Parties Gear Up for Second Round of Talks

Cambodia’s major political parties head into their second working session today, seemingly far apart in their objectives.

Funcinpec and the Sam Rainsy Party say they want to discuss the controversial seat-allocation formula, amnesties for resistance generals such as Nhiek Bun Chhay and Serey Kosal, and a halt to the threats against such opposition figures as Kem Sokha.

The CPP, meanwhile, is tight-lipped about its agenda, but is indicating that it’s time to move on to the issues of the National Assembly and the formation of the coalition government.

Delegates said after last week’s initial meeting in Phnom Penh that the groups would discuss today how top Assembly posts and committee chairmen positions would be allocated.

The parties did agree on one thing: They say they’re glad that King Norodom Siha­nouk has de­cided to stay in Cambodia at least a while longer.

The 75-year-old monarch had been scheduled to leave for Bei­jing for medical treatment, which would have left Cambodia without a head of state. But senior government officials urged him to stay in the country. King Siha­nouk is scheduled to fly from Siem Reap to Phnom Penh this morning, but was not expected to participate in the working groups.

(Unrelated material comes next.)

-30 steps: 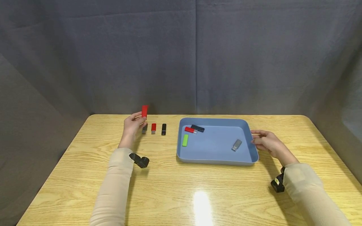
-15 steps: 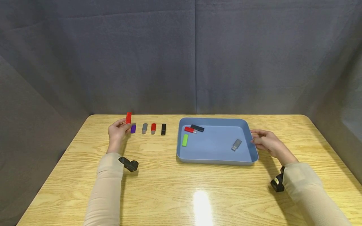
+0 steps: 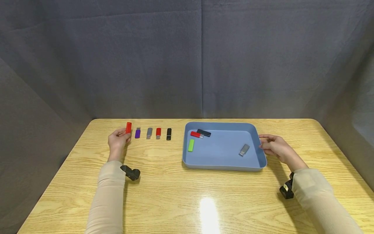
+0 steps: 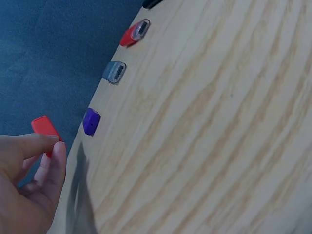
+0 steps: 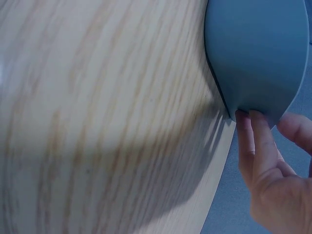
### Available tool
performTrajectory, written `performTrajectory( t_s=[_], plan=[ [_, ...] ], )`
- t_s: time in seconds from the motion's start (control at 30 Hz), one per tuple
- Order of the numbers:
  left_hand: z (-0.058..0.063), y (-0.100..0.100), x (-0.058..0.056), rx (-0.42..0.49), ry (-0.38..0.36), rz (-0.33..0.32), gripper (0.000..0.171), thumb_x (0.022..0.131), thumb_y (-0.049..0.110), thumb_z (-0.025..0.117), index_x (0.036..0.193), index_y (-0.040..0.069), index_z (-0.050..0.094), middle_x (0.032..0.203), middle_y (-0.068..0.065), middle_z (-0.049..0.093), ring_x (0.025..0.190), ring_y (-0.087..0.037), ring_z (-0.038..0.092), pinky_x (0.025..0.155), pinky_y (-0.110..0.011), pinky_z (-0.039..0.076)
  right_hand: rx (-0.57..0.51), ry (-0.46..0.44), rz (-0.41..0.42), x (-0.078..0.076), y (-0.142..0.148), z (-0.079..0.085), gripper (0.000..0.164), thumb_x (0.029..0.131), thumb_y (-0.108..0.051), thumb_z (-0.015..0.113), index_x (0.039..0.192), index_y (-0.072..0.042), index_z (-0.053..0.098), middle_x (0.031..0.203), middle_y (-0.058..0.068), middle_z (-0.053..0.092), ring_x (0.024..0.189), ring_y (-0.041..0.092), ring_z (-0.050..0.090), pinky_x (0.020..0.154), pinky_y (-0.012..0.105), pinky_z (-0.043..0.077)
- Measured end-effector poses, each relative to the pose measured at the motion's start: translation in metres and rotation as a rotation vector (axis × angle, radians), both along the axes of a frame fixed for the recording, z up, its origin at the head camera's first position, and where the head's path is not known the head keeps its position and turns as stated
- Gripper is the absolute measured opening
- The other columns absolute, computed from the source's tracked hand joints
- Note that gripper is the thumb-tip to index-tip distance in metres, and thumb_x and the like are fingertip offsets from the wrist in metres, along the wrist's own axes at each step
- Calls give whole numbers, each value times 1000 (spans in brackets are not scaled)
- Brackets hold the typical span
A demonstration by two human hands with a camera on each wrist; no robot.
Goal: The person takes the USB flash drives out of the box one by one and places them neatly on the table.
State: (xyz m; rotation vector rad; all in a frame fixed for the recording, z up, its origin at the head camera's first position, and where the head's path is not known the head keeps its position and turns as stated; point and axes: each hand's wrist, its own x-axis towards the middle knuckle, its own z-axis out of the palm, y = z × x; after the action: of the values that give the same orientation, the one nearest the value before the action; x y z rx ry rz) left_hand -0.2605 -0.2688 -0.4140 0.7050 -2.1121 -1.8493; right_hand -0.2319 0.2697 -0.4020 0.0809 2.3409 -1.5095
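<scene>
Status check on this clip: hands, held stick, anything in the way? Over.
Left hand pinches red USB stick; purple USB stick lies close on its right. Right hand touches blue tray at its right end. No obstruction visible.

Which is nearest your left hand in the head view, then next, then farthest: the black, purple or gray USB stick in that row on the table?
1. Purple USB stick: just right of the left hand.
2. Gray USB stick: next along.
3. Black USB stick: row's right end.
</scene>
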Motion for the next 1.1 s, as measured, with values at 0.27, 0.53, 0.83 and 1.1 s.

“We want the amnesties and a lifting of the political repression,” Tol Lah, Funcinpec secretary-

ge­n­eral, said Sunday, “because if we’re talking about national reconciliation…it’s a two-way street, not a one-way street.”  The opposition has argued that government actions such as the travel ban and threats against opposition figures amount to coercion.

The government has said that certain opposition figures are le­gitimately sought for ques­­tioning in connection with in­cite­ment of racial hatred and da­m­age to state property during recent protests.

The CPP, which has been anxious to move beyond election-related issues, was reluctant to talk about its agenda.

“I don’t want to make any comments for fear that it would affect the spirit of the meeting,” Sok An, co-minister of the Council of Min­is­ters, said Sunday. “I cannot say what I hope the meeting will ac­com­plish. It depends on the other two sides. If they respect the spirit of the [summit] in Siem Reap, there will be progress.”

But he did say that he believes the seat-allocation formula and other election issues should be discussed in the National Assem­bly, which could convene as early as Wednesday. The CPP earlier agreed to a reconciliation of the used and unused ballots.

Oum Sarith, an adviser to CPP Pre­sident Chea Sim, also said that he thinks it is up to the opposition to adopt a positive stance to form a “constructive coalition.”